When the line containing "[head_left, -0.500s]" is reached, begin transcribing. Continue exactly through the final line of the listing, and return nothing else.
═════ Stored data ═════
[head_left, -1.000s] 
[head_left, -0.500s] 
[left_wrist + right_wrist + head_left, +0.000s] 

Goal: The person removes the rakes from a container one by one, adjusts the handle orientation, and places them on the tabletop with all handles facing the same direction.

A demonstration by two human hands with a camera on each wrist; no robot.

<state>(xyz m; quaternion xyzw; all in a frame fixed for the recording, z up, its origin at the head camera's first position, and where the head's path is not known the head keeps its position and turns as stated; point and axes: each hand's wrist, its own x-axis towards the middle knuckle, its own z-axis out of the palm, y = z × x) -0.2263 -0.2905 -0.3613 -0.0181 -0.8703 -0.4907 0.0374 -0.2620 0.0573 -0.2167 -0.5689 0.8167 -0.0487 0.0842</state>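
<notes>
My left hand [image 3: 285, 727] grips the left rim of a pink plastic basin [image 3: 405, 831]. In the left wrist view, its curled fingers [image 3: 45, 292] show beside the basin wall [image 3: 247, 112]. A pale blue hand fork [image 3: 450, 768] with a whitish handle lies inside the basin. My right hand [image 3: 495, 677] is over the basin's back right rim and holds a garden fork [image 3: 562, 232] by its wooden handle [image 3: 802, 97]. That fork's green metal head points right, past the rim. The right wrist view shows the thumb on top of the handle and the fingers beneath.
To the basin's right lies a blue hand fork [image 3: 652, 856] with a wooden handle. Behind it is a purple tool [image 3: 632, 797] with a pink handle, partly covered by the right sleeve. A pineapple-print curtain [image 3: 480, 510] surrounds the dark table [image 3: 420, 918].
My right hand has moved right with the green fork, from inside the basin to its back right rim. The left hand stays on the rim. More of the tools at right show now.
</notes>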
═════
» Response area:
[head_left, -0.500s] 
[left_wrist + right_wrist + head_left, +0.000s] 

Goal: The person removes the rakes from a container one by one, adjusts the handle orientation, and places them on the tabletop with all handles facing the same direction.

A demonstration by two human hands with a camera on each wrist; no robot.

<state>(xyz m; quaternion xyzw; all in a frame fixed for the recording, z up, its origin at the head camera's first position, and where the head's path is not known the head keeps its position and turns as stated; point and axes: each hand's wrist, its own x-axis towards the middle knuckle, its own z-axis out of the palm, y = z × x) -0.2263 -0.2905 -0.3613 -0.0181 -0.8703 -0.4907 0.0374 -0.2620 0.0573 -0.2167 -0.5689 0.8167 -0.0487 0.0842</state>
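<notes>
My left hand [image 3: 285, 727] grips the left rim of a pink plastic basin [image 3: 405, 831]. In the left wrist view, its curled fingers [image 3: 45, 292] show beside the basin wall [image 3: 247, 112]. A pale blue hand fork [image 3: 450, 768] with a whitish handle lies inside the basin. My right hand [image 3: 495, 677] is over the basin's back right rim and holds a garden fork [image 3: 562, 232] by its wooden handle [image 3: 802, 97]. That fork's green metal head points right, past the rim. The right wrist view shows the thumb on top of the handle and the fingers beneath.
To the basin's right lies a blue hand fork [image 3: 652, 856] with a wooden handle. Behind it is a purple tool [image 3: 632, 797] with a pink handle, partly covered by the right sleeve. A pineapple-print curtain [image 3: 480, 510] surrounds the dark table [image 3: 420, 918].
My right hand has moved right with the green fork, from inside the basin to its back right rim. The left hand stays on the rim. More of the tools at right show now.
</notes>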

The output is complete as shown.